Here’s a repost from 2009. Enjoy! -JB

“If anyone would come after me, he must deny himself.” -Jesus

As fall stares tired youth pastors in the face, weary from summer trips and fun-in-the-sun adventures, we try to take a deep breath, grab a mini vacation before ramping up for another year of bringing the good news of Jesus and the realities of the Kingdom of God to our students. What keeps me going and fuels my ministry attempts is plain and simple: I really believe truth matters, eternal life is at stake and the world bombards our teens (and all of us) with many messages that lead us in the opposite direction of the “abundant life” found in a right relationship with the true and living Creator God. 

I am preparing to teach out of Paul’s Letter to the Romans this fall.  I will be focusing on some of the similarities between the ancient culture of pagan Rome that Paul is confronting with the message of the gospel and our own 21st century world growing rapidly more pagan and religiously pluralistic.

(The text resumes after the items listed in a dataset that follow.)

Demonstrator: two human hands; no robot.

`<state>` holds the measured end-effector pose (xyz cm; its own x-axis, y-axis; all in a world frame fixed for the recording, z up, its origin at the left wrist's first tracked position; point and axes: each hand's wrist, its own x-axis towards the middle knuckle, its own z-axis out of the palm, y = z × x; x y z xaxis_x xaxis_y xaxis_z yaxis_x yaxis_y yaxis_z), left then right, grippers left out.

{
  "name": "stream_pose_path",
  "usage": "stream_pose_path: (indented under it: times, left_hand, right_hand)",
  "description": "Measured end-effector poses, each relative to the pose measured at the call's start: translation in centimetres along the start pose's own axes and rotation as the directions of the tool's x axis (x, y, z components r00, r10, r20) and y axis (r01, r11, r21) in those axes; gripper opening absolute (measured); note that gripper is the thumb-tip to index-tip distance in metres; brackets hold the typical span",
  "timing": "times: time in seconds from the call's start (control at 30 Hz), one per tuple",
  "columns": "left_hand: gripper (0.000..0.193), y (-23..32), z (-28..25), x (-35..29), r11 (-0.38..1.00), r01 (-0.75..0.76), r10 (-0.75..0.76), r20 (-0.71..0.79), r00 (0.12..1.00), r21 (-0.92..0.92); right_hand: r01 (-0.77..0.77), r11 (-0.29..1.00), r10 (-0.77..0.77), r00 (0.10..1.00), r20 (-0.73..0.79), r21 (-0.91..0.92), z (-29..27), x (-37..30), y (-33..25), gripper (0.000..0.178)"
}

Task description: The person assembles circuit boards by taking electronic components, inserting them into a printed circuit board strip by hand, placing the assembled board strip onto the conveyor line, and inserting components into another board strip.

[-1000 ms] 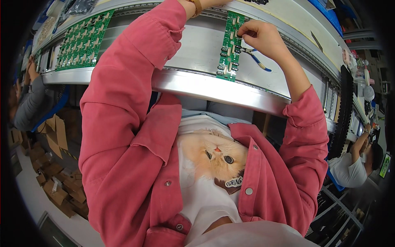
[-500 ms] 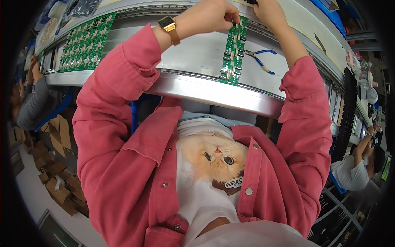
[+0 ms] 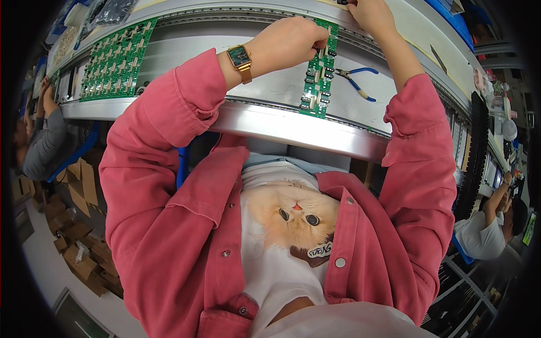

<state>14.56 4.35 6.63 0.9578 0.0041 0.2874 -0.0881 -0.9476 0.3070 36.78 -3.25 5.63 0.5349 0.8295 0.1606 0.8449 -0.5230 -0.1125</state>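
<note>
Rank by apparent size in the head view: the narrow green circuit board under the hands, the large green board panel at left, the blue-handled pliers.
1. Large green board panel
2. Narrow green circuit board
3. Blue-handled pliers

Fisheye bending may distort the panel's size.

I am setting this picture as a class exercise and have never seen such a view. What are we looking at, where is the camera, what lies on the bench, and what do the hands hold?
The camera sits on a person's head and looks down, so you see their pink jacket and both arms reaching to a grey workbench. Its wide lens bends straight edges. The left hand, with a wristwatch, touches a narrow green circuit board. The right hand reaches past the board's far end; what it grips is hidden. Blue-handled pliers lie beside the board, and a larger green panel of boards lies further left.
</note>
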Motion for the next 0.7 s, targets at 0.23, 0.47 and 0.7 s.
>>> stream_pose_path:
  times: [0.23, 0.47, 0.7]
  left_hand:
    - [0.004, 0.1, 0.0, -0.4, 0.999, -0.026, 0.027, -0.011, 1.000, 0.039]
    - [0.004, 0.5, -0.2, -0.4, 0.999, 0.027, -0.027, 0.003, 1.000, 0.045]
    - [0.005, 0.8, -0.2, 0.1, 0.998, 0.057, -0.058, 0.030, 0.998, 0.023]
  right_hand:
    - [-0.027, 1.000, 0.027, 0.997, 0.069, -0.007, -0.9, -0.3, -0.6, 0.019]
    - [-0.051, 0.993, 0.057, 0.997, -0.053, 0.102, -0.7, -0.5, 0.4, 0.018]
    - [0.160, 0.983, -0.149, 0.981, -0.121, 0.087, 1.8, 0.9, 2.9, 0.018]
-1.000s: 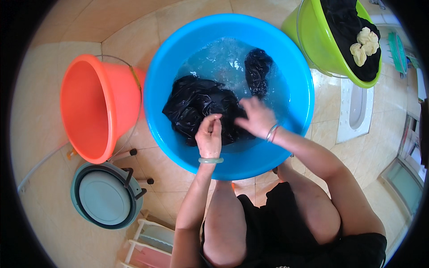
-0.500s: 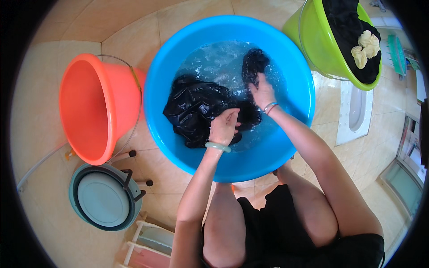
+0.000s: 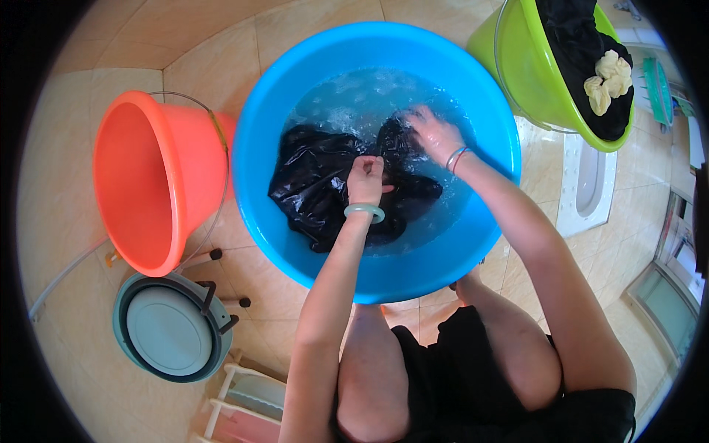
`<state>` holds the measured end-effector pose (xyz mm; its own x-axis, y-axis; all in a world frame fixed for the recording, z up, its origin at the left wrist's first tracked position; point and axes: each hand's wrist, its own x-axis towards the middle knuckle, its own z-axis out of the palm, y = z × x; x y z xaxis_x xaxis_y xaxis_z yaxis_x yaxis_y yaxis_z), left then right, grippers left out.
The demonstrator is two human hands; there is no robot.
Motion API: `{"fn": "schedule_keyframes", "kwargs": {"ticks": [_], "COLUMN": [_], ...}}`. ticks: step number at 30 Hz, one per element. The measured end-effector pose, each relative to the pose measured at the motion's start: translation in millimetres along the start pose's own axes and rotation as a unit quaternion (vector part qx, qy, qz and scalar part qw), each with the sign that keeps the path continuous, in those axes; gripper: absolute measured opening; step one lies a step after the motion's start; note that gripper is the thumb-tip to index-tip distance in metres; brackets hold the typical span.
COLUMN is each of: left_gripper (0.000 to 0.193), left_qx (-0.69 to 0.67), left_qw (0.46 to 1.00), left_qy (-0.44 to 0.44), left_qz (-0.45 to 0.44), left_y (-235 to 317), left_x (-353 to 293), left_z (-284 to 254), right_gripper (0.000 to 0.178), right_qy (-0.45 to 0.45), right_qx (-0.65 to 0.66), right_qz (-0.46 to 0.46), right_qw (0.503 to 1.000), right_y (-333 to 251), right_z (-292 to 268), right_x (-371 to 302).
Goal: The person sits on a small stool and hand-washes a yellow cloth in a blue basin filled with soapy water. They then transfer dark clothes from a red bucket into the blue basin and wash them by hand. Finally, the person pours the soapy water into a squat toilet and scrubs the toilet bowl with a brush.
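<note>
Parts of the black cloth (image 3: 310, 184), lying in the blue basin (image 3: 258, 111), were obscured by cloudy water (image 3: 354, 85) and the hands; the upper edge cropped the green bucket (image 3: 509, 66). The left hand (image 3: 365, 183) curled its fingers narrowly over the cloth; whether they pinched it could not be told. The right hand (image 3: 437, 139), slightly blurred, slanted inward, fingers loosely spread at the cloth's upper fold.
</note>
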<state>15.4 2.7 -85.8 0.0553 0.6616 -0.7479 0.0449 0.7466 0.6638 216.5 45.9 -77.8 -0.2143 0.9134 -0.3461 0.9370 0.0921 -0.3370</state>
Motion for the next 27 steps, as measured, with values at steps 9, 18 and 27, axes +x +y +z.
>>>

The gospel confronts all rival truth claims. The gospel unmasks all attempts to create our own religion in our own image. But the gospel is being softened and twisted by the dominant philosophies of the day. Believers and unbelievers alike have been drinking deep from the waters of modernity and postmodernity. We are swimming in their ideals and interpreting the world through their ideas. Like the proverbial fish in the aquarium, we are so immersed in the water that we don’t see it — but rather we see everything else through it.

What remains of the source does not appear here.